I will be talking a lot about the Apple TV show Severance in this post, including spoilers for season 2! If you haven’t watched yet and don’t want to be spoiled, skip this one. Otherwise, welcome to the calamitous ORTBO.
I have not polled the subscribers of my Substack to get a sense of how many of you share my current deep focus on Severance, but I know there are at least a few of you who have joined me in the rabbit hole. This show has been special to me in a way that I have not experienced since I watched Lost weekly for years in middle and high school. Not only do I love the show and want to talk about it a lot and reflect on it, but so do a lot of people I know. Shared media obsession events like this are increasingly rare in a splintered streaming world! This experience has been a delight and has carved out a loving sanctuary for Ben Stiller in my heart. Even more special to me is how this show has created opportunities for me to have in depth, unflinching discussions with friends and colleagues about worker’s rights, trauma, grief, autonomy and what it means to be a person.
If you have not watched the show, it is set in an ambiguous company town that has been built up around a corporation called Lumon. What Lumon does (manufacturing? services? research?) is unclear, but we are introduced to a small group of workers who have been “severed,” a procedure that creates a split consciousness within a single person. The severed workers, referred to as “innies,” are only conscious when their body takes the elevator down to the “severed” floor of Lumon. When they clock out for the day, we see their “outie” come back online and resume their lives outside of work.

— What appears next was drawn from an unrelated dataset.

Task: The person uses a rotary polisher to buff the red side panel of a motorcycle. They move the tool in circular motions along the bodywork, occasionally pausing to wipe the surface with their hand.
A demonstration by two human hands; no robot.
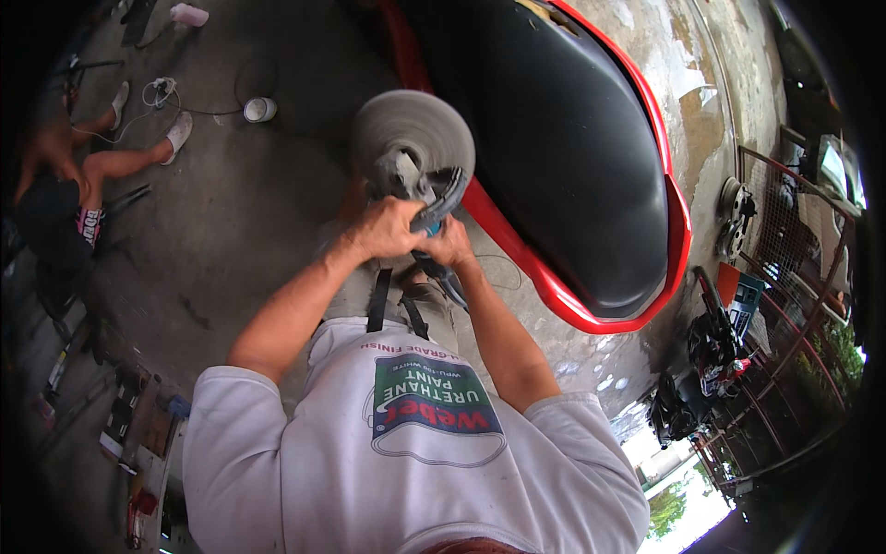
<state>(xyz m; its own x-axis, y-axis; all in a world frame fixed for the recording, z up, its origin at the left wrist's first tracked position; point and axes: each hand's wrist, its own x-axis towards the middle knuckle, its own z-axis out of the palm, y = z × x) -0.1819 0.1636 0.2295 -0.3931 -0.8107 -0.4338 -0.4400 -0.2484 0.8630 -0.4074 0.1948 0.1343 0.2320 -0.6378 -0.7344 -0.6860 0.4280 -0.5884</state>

The very beginning of the show introduces a new innie to the severed floor. When innies “wake up” on the severed floor for the first time, they have no personal memories and a limited understanding of how the world outside of Lumon functions. Their development is entirely shaped by the strange experiences they have as severed floor workers, tasked with banal, seemingly endless point-and-click work called “macrodata refinement” that is occasionally punctuated by batshit overstimulating experiences ranging from dance parties to Eyes Wide Shut-esque orgies. We watch the innies search for meaning, find connection with other departments, forge friendships, fall in love, get into conflict with their leadership, and dream about what life may be like outside of the severed floor. They are sometimes told facts about their outies in a parody of corporate wellness measures but it is made very clear that the innies are autonomous people with separate personhoods from the outies that share their body.
The main outie storyline we follow is that of Mark Scout, a former history professor who chose to undergo the severance procedure after losing his wife, Gemma, in a car crash. It is obvious that Mark made the decision to undergo severance believing it would give part of himself a break from the grief of losing his wife, but the consequences of his choices continue to unfold as season two progresses. It becomes clear as the show goes on that most outies see the innies as a way to meet their own needs rather than whole, separate people, while the innies mightily disagree. In season one, Helena (the outie of Helly R.) sends a video message after Helly R. submits an unsuccessful resignation request stating “I am a person; you are not.” In response, Helly R. attempts suicide in the severance elevator in an effort to murder her outie and permanently end her own existence rather than be under the thumb of her oppressive outie.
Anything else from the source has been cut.